Required work — Could you repeat the whole listing below exactly, omitting any picture it holds?

Data segment —

+++

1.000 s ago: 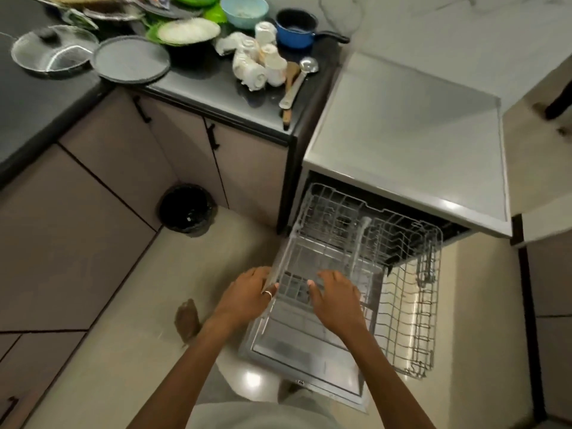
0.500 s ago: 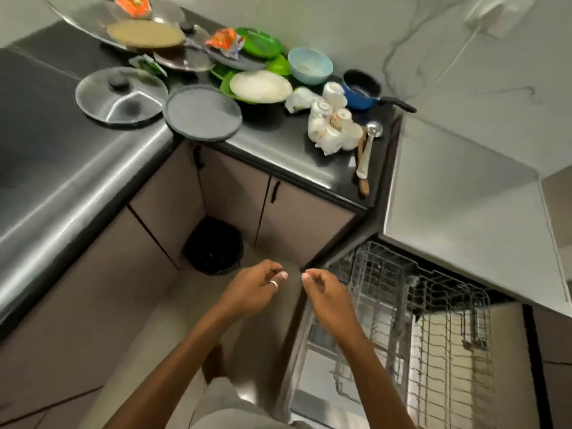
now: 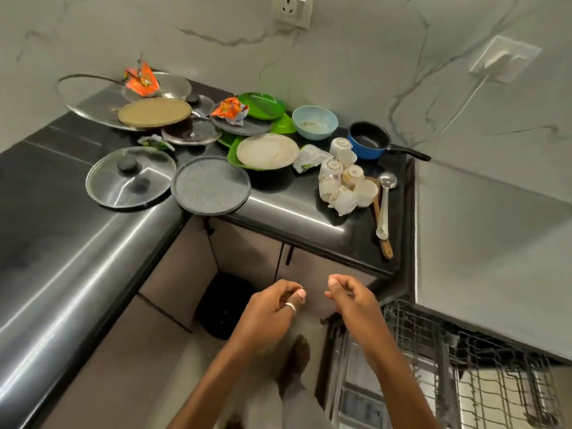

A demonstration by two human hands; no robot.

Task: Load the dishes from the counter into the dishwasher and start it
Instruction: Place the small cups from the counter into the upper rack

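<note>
The dishwasher's wire rack (image 3: 483, 385) is pulled out at the lower right, under its steel top (image 3: 495, 243). Dirty dishes crowd the black counter (image 3: 278, 209): a grey plate (image 3: 210, 185) at the corner edge, a glass lid (image 3: 130, 178), a white plate (image 3: 267, 150) on green plates, a blue bowl (image 3: 315, 122), a blue saucepan (image 3: 370, 144), several white cups (image 3: 343, 184), a ladle (image 3: 385, 205). My left hand (image 3: 269, 314) and right hand (image 3: 353, 301) hover side by side below the counter edge, fingers loosely curled, holding nothing.
A black bin (image 3: 223, 305) stands on the floor in the cabinet corner. Orange wrappers (image 3: 140, 80) lie among large lids and pans at the back left. Wall sockets (image 3: 294, 9) sit above the counter. My foot (image 3: 297, 357) is on the floor beside the open dishwasher door.
Both hands have left the rack and risen toward the counter. The view has swung up and left, bringing the whole pile of dishes into sight.
</note>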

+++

Your response —
1.000 s ago: 
0.500 s ago: 
now: 

A demonstration by two human hands; no robot.

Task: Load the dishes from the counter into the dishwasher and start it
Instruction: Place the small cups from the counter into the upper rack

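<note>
The dishwasher's wire rack (image 3: 483, 385) is pulled out at the lower right, under its steel top (image 3: 495, 243). Dirty dishes crowd the black counter (image 3: 278, 209): a grey plate (image 3: 210, 185) at the corner edge, a glass lid (image 3: 130, 178), a white plate (image 3: 267, 150) on green plates, a blue bowl (image 3: 315, 122), a blue saucepan (image 3: 370, 144), several white cups (image 3: 343, 184), a ladle (image 3: 385, 205). My left hand (image 3: 269, 314) and right hand (image 3: 353, 301) hover side by side below the counter edge, fingers loosely curled, holding nothing.
A black bin (image 3: 223, 305) stands on the floor in the cabinet corner. Orange wrappers (image 3: 140, 80) lie among large lids and pans at the back left. Wall sockets (image 3: 294, 9) sit above the counter. My foot (image 3: 297, 357) is on the floor beside the open dishwasher door.
Both hands have left the rack and risen toward the counter. The view has swung up and left, bringing the whole pile of dishes into sight.
</note>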

No part of the exercise remains open.